╭─ Data for analysis
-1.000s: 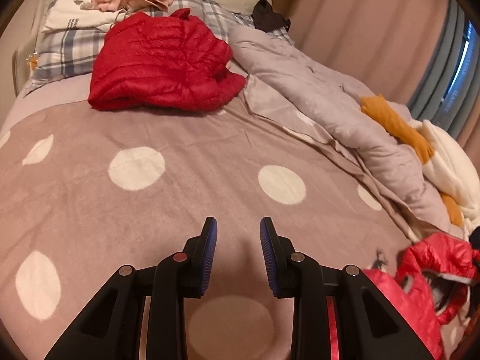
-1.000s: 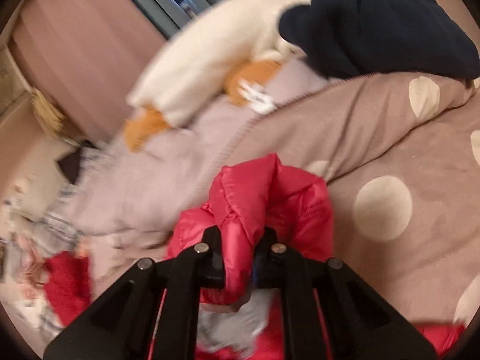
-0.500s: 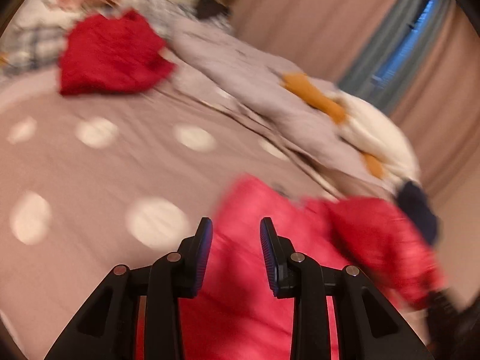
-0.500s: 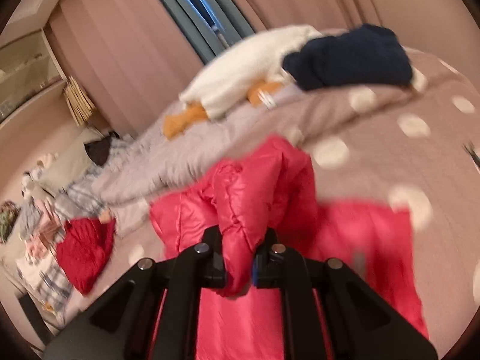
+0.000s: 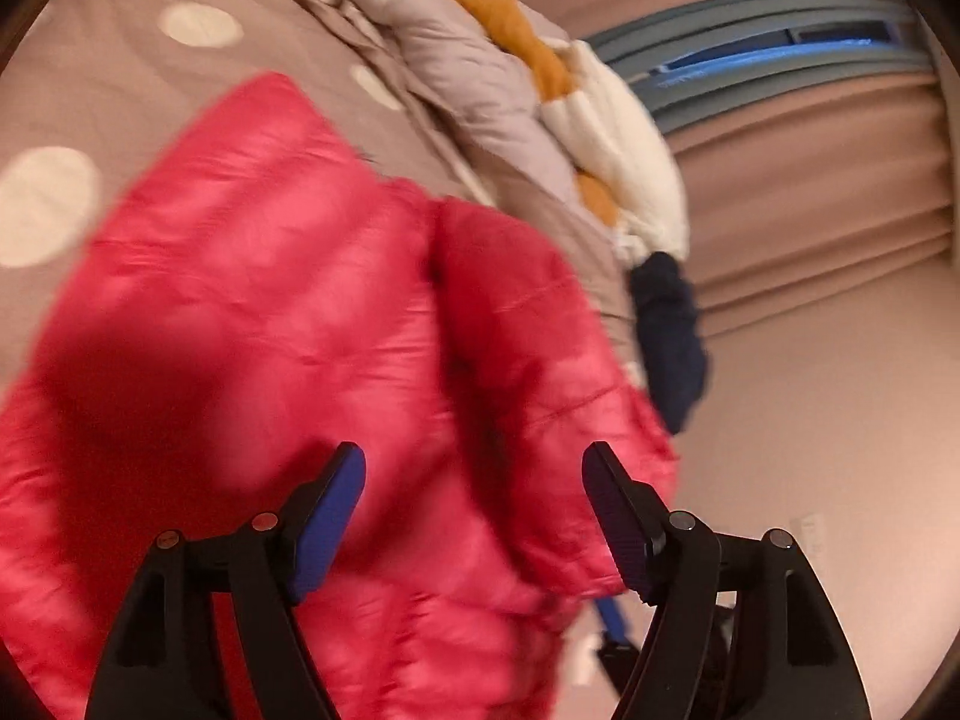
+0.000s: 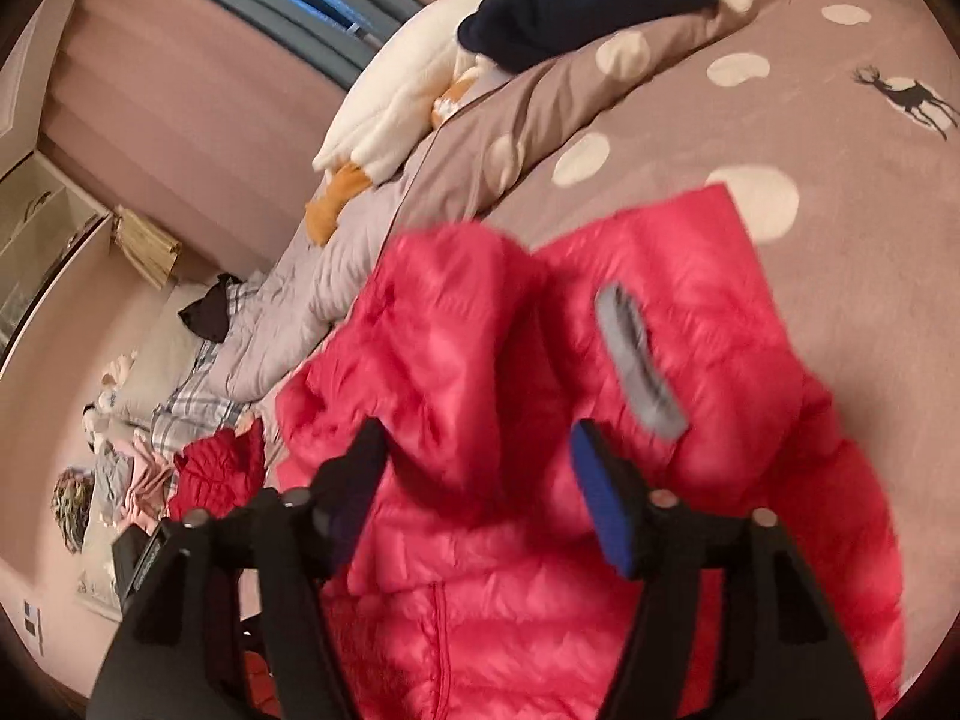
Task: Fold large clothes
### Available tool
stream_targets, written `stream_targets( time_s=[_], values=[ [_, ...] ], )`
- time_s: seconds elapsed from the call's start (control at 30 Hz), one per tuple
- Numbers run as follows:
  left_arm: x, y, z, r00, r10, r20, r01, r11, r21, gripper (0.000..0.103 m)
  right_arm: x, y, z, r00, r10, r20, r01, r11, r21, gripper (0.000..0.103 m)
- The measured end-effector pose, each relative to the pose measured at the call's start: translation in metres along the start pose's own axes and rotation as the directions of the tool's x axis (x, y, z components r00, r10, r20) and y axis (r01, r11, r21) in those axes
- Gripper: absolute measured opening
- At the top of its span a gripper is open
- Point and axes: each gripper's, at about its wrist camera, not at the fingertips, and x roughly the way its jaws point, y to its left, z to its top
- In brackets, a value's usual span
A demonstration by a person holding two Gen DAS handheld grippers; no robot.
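1. Left gripper: jaws spread and opening, nothing pinched. The pink-red down jacket lies below and ahead of the jaws, its folded-over sleeve or side panel running forward between and beyond the two pads. Neither pad presses the fabric.

2. Right gripper: jaws opening, spread. A puffy bulge of the same jacket sits between the jaws; the pads stand clear of it as far as the blur allows. Judged: release of a fold just laid.

3. Just ahead of the right jaws, on the right-hand side, a grey label shows on the jacket's inner face, so the garment lies partly opened out.

4. Jacket rests flat on the bed, on its dotted brown cover. Judged reason: a broad flat surface gives room to fold a bulky item.

5. Farther ahead of the left jaws: a grey quilt, an orange-and-white plush item and a navy garment at the bed's far edge. Far to the left of the right jaws lies a second red jacket, already bundled.

6. Change against the earlier frames: right jaws were clamped on a ridge of the jacket, now parted. Left jaws were narrower and faced bare cover; now the jacket fills their foreground.
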Motion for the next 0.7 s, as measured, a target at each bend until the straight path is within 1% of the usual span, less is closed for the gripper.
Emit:
stream_targets(
  time_s=[0.07, 0.1, 0.17, 0.2, 0.23, 0.27, 0.3, 0.33, 0.37, 0.4, 0.43, 0.47, 0.5, 0.53, 0.57, 0.6, 0.63, 0.67, 0.7],
  values=[
    [0.01, -0.01, 0.006, 1.0, -0.03, -0.002, 0.03, 0.999, 0.02, 0.074, 0.003, -0.005, 0.005, 0.999, 0.032, -0.012, -0.031, 0.998, 0.055, 0.068],
    [0.016, -0.016, 0.01, 1.0, -0.014, -0.005, 0.014, 0.999, 0.035, 0.075, 0.005, -0.01, 0.008, 0.998, 0.054, -0.015, -0.053, 0.994, 0.091, 0.068],
    [0.028, -0.025, 0.015, 1.0, 0.013, -0.018, -0.012, 0.997, 0.074, 0.076, 0.015, -0.014, 0.012, 0.996, 0.083, -0.024, -0.079, 0.989, 0.125, 0.069],
    [0.031, -0.026, 0.016, 1.0, -0.001, -0.031, 0.003, 0.997, 0.077, 0.076, 0.023, -0.015, 0.015, 0.995, 0.087, -0.038, -0.081, 0.987, 0.138, 0.069],
    [0.034, -0.026, 0.016, 0.998, -0.034, -0.056, 0.038, 0.997, 0.068, 0.076, 0.028, -0.014, 0.017, 0.996, 0.082, -0.047, -0.074, 0.986, 0.149, 0.069],
    [0.034, -0.024, 0.016, 0.992, -0.09, -0.085, 0.094, 0.995, 0.045, 0.076, 0.034, -0.015, 0.017, 0.996, 0.08, -0.049, -0.071, 0.986, 0.152, 0.069],
    [0.032, -0.022, 0.016, 0.988, -0.124, -0.093, 0.127, 0.991, 0.032, 0.076, 0.035, -0.015, 0.018, 0.996, 0.081, -0.046, -0.073, 0.986, 0.15, 0.067],
    [0.028, -0.022, 0.016, 0.984, -0.154, -0.087, 0.157, 0.987, 0.029, 0.076, 0.036, -0.015, 0.018, 0.996, 0.082, -0.043, -0.075, 0.987, 0.145, 0.067],
    [0.024, -0.023, 0.017, 0.985, -0.158, -0.064, 0.16, 0.986, 0.035, 0.08, 0.038, -0.014, 0.017, 0.996, 0.081, -0.041, -0.075, 0.988, 0.136, 0.066],
    [0.02, -0.025, 0.018, 0.99, -0.139, -0.004, 0.139, 0.989, 0.052, 0.083, 0.038, -0.013, 0.016, 0.996, 0.078, -0.037, -0.073, 0.989, 0.125, 0.06],
    [0.019, -0.027, 0.021, 0.993, -0.117, 0.028, 0.115, 0.991, 0.069, 0.087, 0.037, -0.012, 0.016, 0.996, 0.077, -0.033, -0.073, 0.99, 0.118, 0.056],
    [0.024, -0.03, 0.026, 0.995, -0.084, 0.048, 0.079, 0.993, 0.089, 0.087, 0.037, -0.01, 0.015, 0.997, 0.076, -0.032, -0.072, 0.992, 0.107, 0.047],
    [0.031, -0.031, 0.029, 0.997, -0.066, 0.047, 0.061, 0.994, 0.091, 0.087, 0.038, -0.008, 0.014, 0.997, 0.071, -0.034, -0.068, 0.993, 0.094, 0.042],
    [0.042, -0.031, 0.033, 0.998, -0.064, 0.027, 0.061, 0.995, 0.082, 0.087, 0.04, -0.007, 0.015, 0.997, 0.062, -0.036, -0.059, 0.995, 0.083, 0.042],
    [0.058, -0.032, 0.036, 0.995, -0.093, -0.02, 0.094, 0.993, 0.072, 0.087, 0.042, -0.006, 0.016, 0.998, 0.051, -0.037, -0.048, 0.996, 0.073, 0.041],
    [0.069, -0.031, 0.038, 0.993, -0.105, -0.057, 0.109, 0.992, 0.063, 0.087, 0.043, -0.006, 0.016, 0.998, 0.045, -0.034, -0.042, 0.997, 0.071, 0.041],
    [0.084, -0.03, 0.039, 0.99, -0.094, -0.107, 0.099, 0.994, 0.041, 0.081, 0.044, -0.006, 0.016, 0.999, 0.046, -0.03, -0.043, 0.996, 0.073, 0.041],
    [0.095, -0.029, 0.038, 0.989, -0.069, -0.128, 0.073, 0.997, 0.026, 0.064, 0.044, -0.007, 0.016, 0.998, 0.051, -0.023, -0.049, 0.996, 0.072, 0.04],
    [0.104, -0.025, 0.036, 0.991, -0.043, -0.123, 0.045, 0.999, 0.016, 0.055, 0.046, -0.007, 0.015, 0.998, 0.054, -0.015, -0.053, 0.997, 0.064, 0.031]
  ],
)
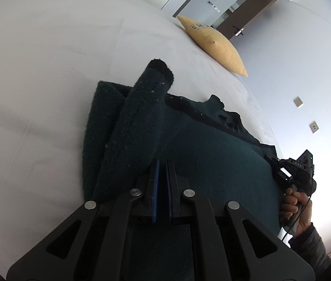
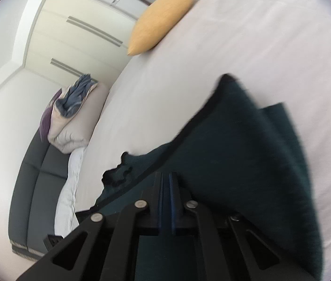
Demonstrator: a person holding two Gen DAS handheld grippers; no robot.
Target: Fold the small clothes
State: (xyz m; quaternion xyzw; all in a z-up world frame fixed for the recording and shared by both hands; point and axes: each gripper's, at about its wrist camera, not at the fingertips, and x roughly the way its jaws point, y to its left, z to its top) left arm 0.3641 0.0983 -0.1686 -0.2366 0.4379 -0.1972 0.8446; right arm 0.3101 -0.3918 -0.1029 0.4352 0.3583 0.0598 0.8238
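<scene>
A dark green fleecy garment (image 1: 212, 152) lies spread over the white bed (image 1: 48, 70), with one sleeve (image 1: 146, 89) standing up in a rolled fold. My left gripper (image 1: 162, 162) is shut, its blue pads pinching the garment's near edge, and cloth shows beyond and beneath the fingers. In the right wrist view the garment (image 2: 235, 140) is blurred, and its dark trimmed edge runs straight into my right gripper (image 2: 166, 174), which is shut on it. The left wrist view shows that right gripper (image 1: 274, 160) at the garment's right edge, held by a person's hand (image 1: 299, 206).
A yellow pillow (image 1: 214, 44) leans at the bed's far edge, also visible as the pillow (image 2: 160, 16) in the right wrist view. A grey sofa (image 2: 39, 175) with bundled bedding (image 2: 71, 117) stands beside the bed (image 2: 235, 35), wardrobe doors (image 2: 71, 35) behind it. White sheet stretches left of the garment.
</scene>
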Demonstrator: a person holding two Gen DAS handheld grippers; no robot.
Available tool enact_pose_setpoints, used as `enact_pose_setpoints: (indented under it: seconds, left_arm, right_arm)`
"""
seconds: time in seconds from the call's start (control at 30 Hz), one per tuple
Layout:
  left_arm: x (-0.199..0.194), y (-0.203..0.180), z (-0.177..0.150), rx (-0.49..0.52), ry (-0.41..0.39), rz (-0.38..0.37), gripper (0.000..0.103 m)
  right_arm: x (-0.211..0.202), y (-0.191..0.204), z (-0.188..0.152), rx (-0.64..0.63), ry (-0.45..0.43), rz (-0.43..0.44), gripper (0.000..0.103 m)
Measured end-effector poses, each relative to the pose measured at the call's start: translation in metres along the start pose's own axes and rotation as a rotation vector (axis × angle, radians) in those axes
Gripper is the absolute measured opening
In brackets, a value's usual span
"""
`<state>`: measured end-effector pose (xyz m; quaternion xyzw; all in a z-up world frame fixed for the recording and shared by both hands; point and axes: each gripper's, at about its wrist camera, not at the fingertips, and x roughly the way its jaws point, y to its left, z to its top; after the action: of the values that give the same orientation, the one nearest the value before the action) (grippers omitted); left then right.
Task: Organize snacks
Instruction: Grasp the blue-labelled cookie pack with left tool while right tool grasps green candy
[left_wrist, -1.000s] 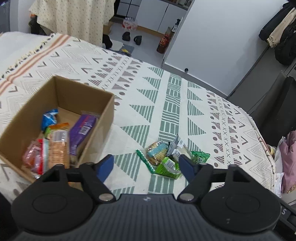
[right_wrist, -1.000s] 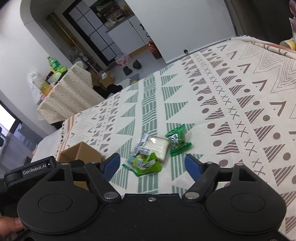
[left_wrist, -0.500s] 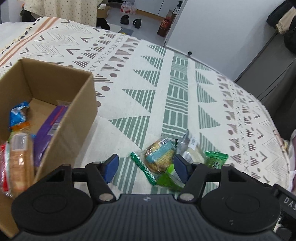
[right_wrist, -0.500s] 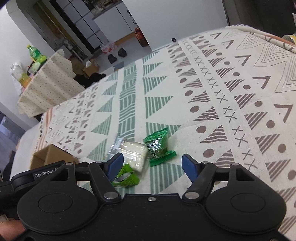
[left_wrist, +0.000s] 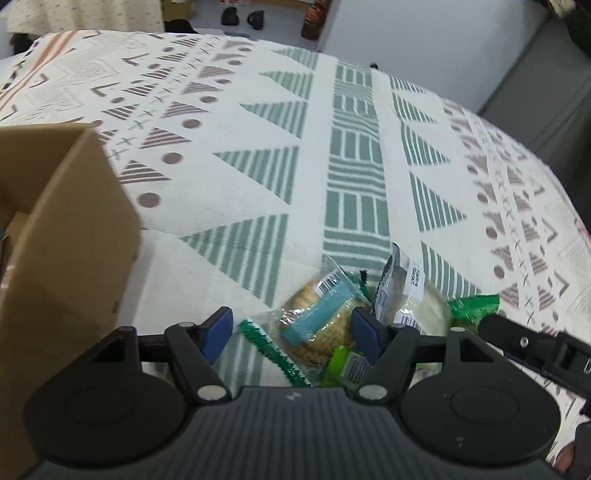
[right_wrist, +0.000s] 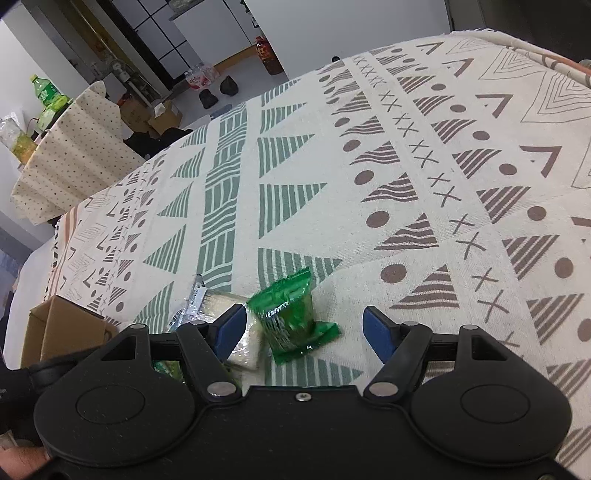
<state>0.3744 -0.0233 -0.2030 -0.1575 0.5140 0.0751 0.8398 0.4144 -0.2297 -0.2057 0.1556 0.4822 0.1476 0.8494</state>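
Left wrist view: my left gripper (left_wrist: 291, 331) hangs low over the patterned cloth (left_wrist: 354, 184), blue fingertips spread apart with nothing clamped; a clear cracker packet with a blue label (left_wrist: 321, 321) lies between them. At 1 o'clock from it, touching, lies a clear white-labelled packet (left_wrist: 413, 295); a lime-green packet (left_wrist: 345, 365) peeks out at 5 o'clock, under my right-hand finger. The cardboard box (left_wrist: 66, 266) stands at 9 o'clock, its contents hidden.

Right wrist view: my right gripper (right_wrist: 304, 332) is likewise spread wide and empty. A dark green packet (right_wrist: 290, 317) lies tilted on the cloth between the tips, nearer the left one, just beside the clear packet at 9 o'clock. The box corner sits farther toward 9 o'clock.
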Motion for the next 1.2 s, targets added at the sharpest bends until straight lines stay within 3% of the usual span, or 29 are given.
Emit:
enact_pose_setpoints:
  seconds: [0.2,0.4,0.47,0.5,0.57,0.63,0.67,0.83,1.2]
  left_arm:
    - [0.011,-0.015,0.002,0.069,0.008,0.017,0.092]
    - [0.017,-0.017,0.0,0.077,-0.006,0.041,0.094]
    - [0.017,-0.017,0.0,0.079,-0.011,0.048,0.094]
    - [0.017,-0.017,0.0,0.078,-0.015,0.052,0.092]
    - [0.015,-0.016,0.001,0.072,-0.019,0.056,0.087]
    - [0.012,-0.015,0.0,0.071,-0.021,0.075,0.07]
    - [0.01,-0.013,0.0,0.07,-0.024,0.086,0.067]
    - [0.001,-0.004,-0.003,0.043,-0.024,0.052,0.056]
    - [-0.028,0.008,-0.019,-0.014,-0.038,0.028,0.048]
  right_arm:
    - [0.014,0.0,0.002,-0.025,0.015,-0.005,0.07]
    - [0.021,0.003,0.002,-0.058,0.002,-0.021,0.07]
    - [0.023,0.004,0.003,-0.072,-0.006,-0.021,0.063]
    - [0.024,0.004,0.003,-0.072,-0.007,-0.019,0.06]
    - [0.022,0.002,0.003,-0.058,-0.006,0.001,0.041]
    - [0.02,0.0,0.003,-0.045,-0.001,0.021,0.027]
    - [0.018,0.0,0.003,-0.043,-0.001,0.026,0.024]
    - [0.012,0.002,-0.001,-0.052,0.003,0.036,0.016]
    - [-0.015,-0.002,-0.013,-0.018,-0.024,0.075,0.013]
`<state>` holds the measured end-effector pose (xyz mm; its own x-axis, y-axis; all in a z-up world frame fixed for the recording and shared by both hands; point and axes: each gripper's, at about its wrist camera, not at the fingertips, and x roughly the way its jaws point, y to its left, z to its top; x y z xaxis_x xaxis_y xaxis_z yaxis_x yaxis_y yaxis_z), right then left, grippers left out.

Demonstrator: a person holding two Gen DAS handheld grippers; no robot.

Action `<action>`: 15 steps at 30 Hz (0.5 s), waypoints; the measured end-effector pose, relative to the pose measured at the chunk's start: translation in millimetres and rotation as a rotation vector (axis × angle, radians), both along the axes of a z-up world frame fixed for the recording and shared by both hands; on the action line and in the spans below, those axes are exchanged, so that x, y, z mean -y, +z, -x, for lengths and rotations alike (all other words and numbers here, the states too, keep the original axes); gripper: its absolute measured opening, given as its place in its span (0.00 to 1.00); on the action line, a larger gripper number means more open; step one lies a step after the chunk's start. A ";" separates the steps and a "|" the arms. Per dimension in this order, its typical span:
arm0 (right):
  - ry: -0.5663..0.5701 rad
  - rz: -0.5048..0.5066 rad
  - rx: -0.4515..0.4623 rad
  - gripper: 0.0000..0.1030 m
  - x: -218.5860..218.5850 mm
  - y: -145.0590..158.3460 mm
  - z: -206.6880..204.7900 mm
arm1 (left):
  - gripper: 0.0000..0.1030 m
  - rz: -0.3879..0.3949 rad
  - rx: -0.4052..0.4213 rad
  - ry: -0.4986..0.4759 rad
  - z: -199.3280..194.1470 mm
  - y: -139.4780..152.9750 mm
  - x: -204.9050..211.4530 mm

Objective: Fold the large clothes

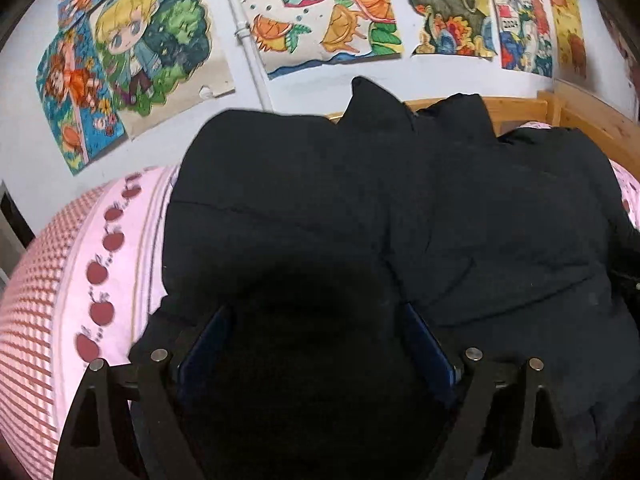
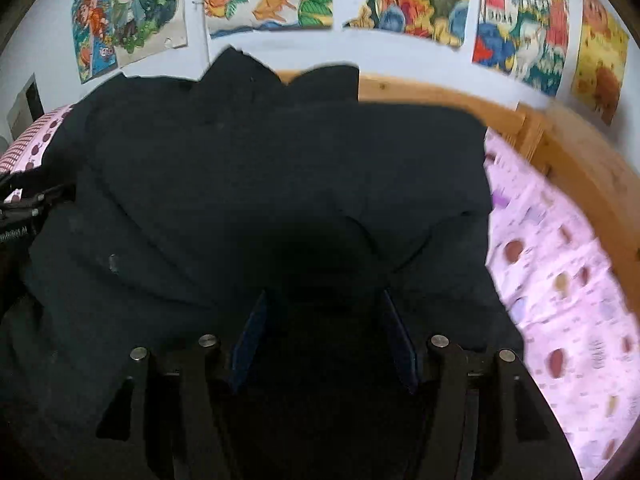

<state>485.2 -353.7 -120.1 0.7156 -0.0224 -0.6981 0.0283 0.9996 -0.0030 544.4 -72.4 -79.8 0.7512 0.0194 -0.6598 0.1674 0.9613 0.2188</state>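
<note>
Black garment (image 1: 360, 208) spread on bed (image 1: 100, 264), far edge bunched. Left gripper (image 1: 316, 344) jaws apart, right gripper (image 2: 324, 332) jaws apart, nothing clamped. Advice: pinch near hem at both corners, fold evenly toward far edge.

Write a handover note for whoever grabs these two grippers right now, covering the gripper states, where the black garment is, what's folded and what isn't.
Left gripper: jaws wide open, nothing pinched, poised over the near edge of the black garment.
Right gripper: jaws apart, no cloth seen clamped, over the same garment's near part.
Garment: lies bunched on the pink apple-print bedsheet, its far end up against the wooden bed frame by the wall with drawings.
Done: it appears gathered into a rough, lumpy stack; how many folds it has is hard to tell in the dark cloth.
Left: likely regrip the edges, smooth the creases and finish a neat fold.
</note>
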 end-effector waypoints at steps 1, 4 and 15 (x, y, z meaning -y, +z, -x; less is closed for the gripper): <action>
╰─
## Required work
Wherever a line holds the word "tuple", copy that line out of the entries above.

## Finished exercise
- time_s: seconds elapsed from the call's start (control at 30 Hz), one per tuple
seconds: time in seconds from the call's start (control at 30 Hz), one per tuple

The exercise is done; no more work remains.